Multiple Myeloma (MM) is a hematologic neoplastic disease in which uncontrolled proliferation of clonal plasma cells’ leads to end-organ damage.  MM is the second most common hematologic malignancy and accounts for 10% of all blood cancer cases. The median age for diagnosis is 65 years, with fewer than 3% of patients presenting when they are younger than 40 years. MM disproportionally affects black males. 

It is estimated that 34,470 new cases of MM and 12,640 deaths related to the disease will occur in the US in 2022. The prognosis of patients is poor and the 5-year relative survival is 60%. MM and its treatment are frequently characterized by recurrent relapses and shorter remissions.  
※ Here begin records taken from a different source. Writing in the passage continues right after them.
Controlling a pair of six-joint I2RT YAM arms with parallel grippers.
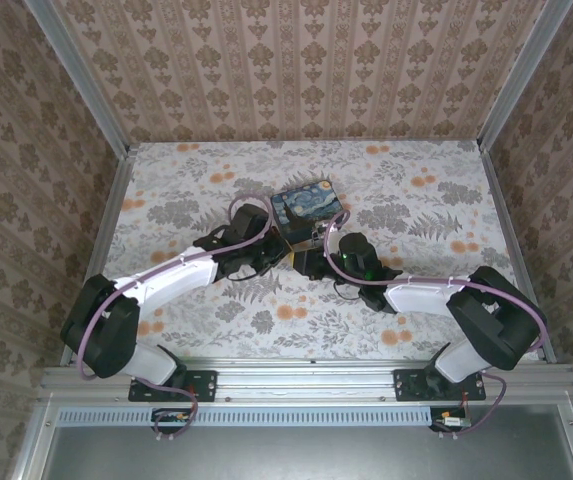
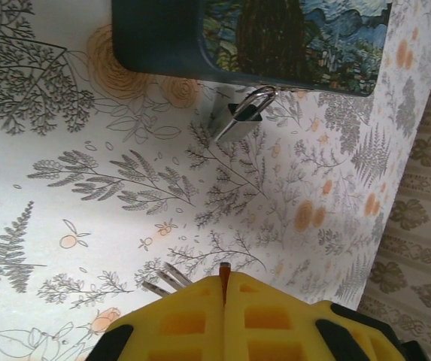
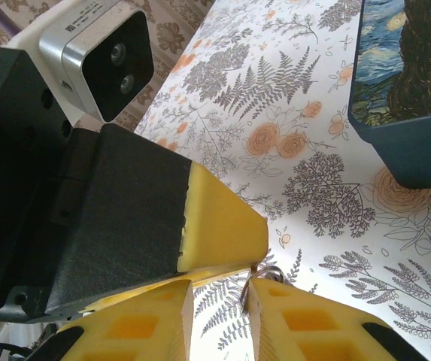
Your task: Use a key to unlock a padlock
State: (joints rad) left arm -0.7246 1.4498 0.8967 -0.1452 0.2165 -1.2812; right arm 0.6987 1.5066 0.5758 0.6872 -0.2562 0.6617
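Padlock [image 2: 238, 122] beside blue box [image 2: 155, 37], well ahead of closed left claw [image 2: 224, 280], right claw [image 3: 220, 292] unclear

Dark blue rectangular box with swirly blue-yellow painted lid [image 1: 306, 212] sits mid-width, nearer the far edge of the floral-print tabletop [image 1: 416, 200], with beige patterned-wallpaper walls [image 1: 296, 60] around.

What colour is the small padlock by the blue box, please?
Silvery-grey metal; the padlock shows best in the left wrist view.

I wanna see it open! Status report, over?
Left gripper shut on keys. Right gripper jaws slightly apart, grip unclear. Padlock free by blue box. Nothing in the way.
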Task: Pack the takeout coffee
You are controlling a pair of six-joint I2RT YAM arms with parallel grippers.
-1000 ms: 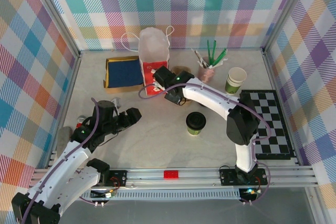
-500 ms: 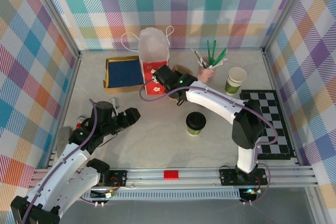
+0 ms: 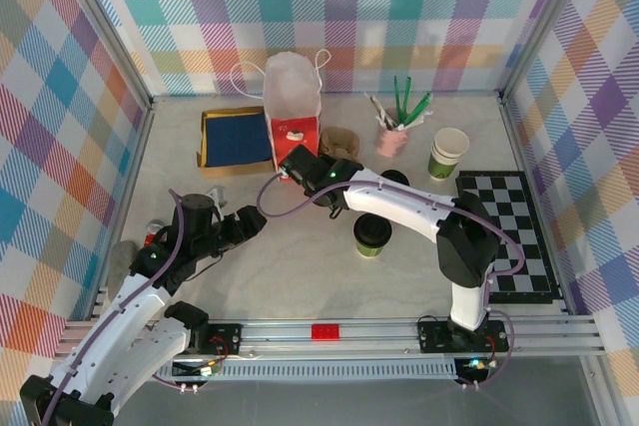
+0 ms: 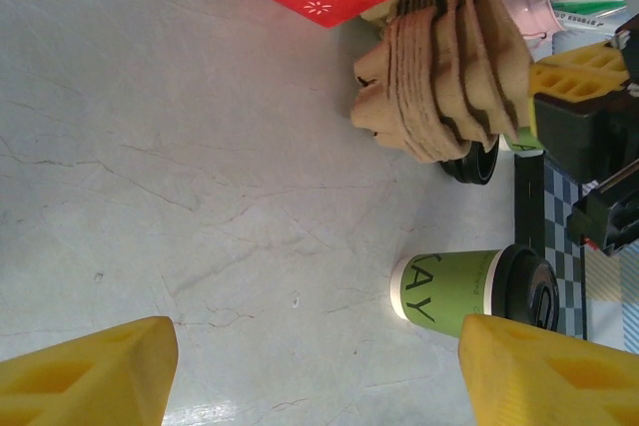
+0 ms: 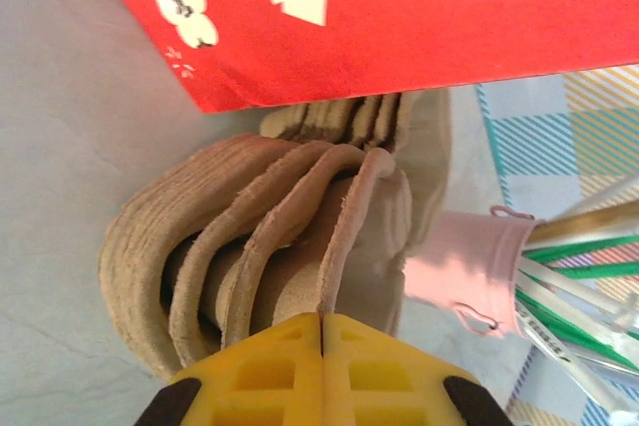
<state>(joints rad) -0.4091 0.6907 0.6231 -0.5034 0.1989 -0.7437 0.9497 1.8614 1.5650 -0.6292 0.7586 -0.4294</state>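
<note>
The takeout coffee (image 3: 372, 234) stands upright mid-table, olive-green with a black lid, and is seen side-on in the left wrist view (image 4: 461, 291). My left gripper (image 3: 246, 225) is open, its yellow fingertips (image 4: 92, 371) wide apart over bare table, with the cup just inside the right one. My right gripper (image 3: 312, 160) sits in front of the red bag (image 3: 293, 119). Its fingers (image 5: 321, 366) are shut on the thin edge of one brown cardboard cup carrier (image 5: 344, 236) in a leaning stack (image 3: 339, 139).
A pink cup of straws (image 3: 391, 133) and a lidless cream-rimmed cup stack (image 3: 448, 153) stand at the back right. A loose black lid (image 4: 471, 163) lies by the carriers. There is a blue napkin box (image 3: 237, 137) at the back left and a checkered mat (image 3: 514, 236) on the right.
My right gripper has moved a little left and toward the front, away from the bag, holding the carrier edge. The left arm has barely shifted.
</note>
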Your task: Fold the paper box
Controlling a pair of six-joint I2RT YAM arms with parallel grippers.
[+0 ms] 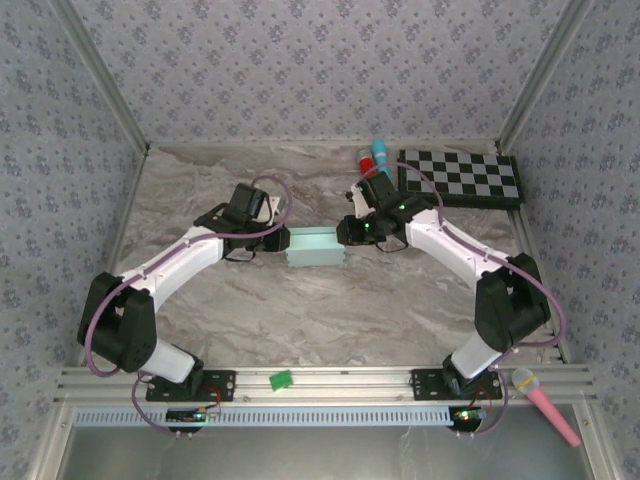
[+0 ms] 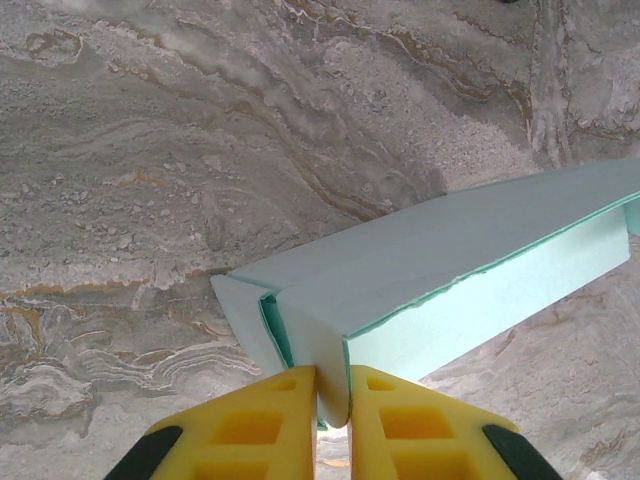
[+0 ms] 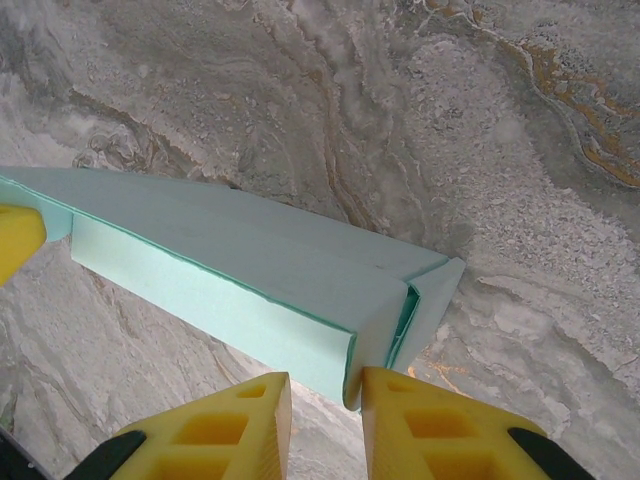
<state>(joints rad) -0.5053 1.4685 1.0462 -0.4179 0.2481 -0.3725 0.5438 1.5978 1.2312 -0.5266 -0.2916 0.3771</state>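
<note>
Yellow left fingers pinch one end of the paper box; right fingers flank the other end, grip unclear. Marbled tabletop, floral walls around.

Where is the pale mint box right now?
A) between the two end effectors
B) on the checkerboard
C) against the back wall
A: the paper box is mid-table, with the left end effector pinching one end and the right end effector at the other.

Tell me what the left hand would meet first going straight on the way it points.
The paper box: the left hand pinches its end; beyond, probably the right hand at the far end.
</note>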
Cellectis’ UCARTCS1 is an allogeneic CAR T product that is being evaluated in the MELANI-01 study in adult patients with relapsed or refractory Multiple Myeloma (r/r MM).  This product candidate has the potential to become an off-the-shelf available therapy for adult patients with r/r MM that uniquely targets CS1. 

Acute myeloid leukemia (AML) is a devastating neoplasm characterized by uncontrolled proliferation and accumulation of leukemic blasts in the bone marrow and peripheral blood. These cells disrupt normal hematopoiesis and rapidly cause bone marrow failure and death. AML is the most common type of acute leukemia in adults, and accounts for the largest number of annual deaths from leukemia in the United States. It is estimated that 20,050 new cases of AML and 11,540 deaths related to the disease will occur in the US in 2022. The prognosis of patients is poor and the 5-year relative survival is only 30%.   

The majority of adult AML patients experience disease relapse with current treatments or are not candidates to hematopoietic stem cell therapy. There is an urgent need for new therapeutic modalities. 

Cellectis’ UCART123 is an allogeneic CAR T product that targets CD123 and is being evaluated in the AMELI-01 study in adult patients with relapsed/refractory acute myeloid leukemia (r/r AML).  This product candidate has the potential to become an off-the-shelf available therapy for adult patients with r/r AML. 

Acute lymphoblastic leukemia (ALL) is a cancer of the lymphoid line of blood cells characterized by the development of large numbers of immature lymphocytes.  Extramedullary involvement is frequent (central nervous system [CNS], lymph nodes, spleen, liver, and testis). Approximately 85% of ALLs are of precursor B-cells.  ALL accounts for .3% of all new cancer cases, and .3% of all cancer deaths.It is estimated that 6,660 new cases of ALL and 1,560 deaths related to the disease occurred in the US in 2022. ALL represents 12% of all leukemia cases progresses rapidly and is typically fatal within weeks or months if left untreated. 

The majority of newly diagnosed ALL patients are pediatric, however there are still a significant number of adults ALL patients. The goal of therapy is to lead patients into a long-enough remission so that an allogeneic hematopoietic stem cell transplantation (HSCT, the only curative approach) could be performed, leading to leukemia-free survival rates of 14% to 43%. There is an urgent need to develop new therapies for ALL for patients who are not candidates for HSCT or relapse after.

Cellectis’UCART22 is an allogeneic CAR T product that is being evaluated in the BALLI-01 study in adult patients with relapsed or refractory Acute lymphoblastic leukemia (r/r ALL). This product candidate has the potential to become an off-the-shelf available therapy for adult patients with r/r ALL that uniquely targets CD22. 

Non-Hodgkin Lymphoma (NHL) are a heterogeneous group of neoplasms that originate in any of the lymphoid cells: B-cells, T-cells, or NK-cells. NHLs encompass a spectrum of lymphoid malignancies, with 85% arising from B lymphocytes. (B-cell NHL). Non-Hodgkin lymphoma (NHL) is one of the most common cancers in the United States, accounting for about 4% of all cancers and one of the more common cancers among children teens, and  young adults. It is estimated that 80,470 new cases of NHL and 20,250 deaths related to the disease will occur in the US in 2022. The 5-year relative survival rate for people with NHL is 73%. 

Despite novel treatment approaches, challenges remain for patients with relapsed or refractory non-Hodgkin Lymphoma (r/r NHL). A significant proportion of patients relapse to CD19 CAR-T. There is an urgent need for new therapeutic modalities, addressing this patient population that represents a potential therapeutic alternative to CD19-directed therapies

UCART20x22 is Cellectis’ first dual allogeneic CAR T product candidate to enter clinical development in the NatHali-01 study in patients with r/r NHL. Dual targeting of CD20 and CD22, both validated targets in B-cell malignancies, has the potential to enhance tumor cell killing and increases the breadth of antigen targeting. These advantages may represent a potential therapeutic alternative to CD19-directed therapies.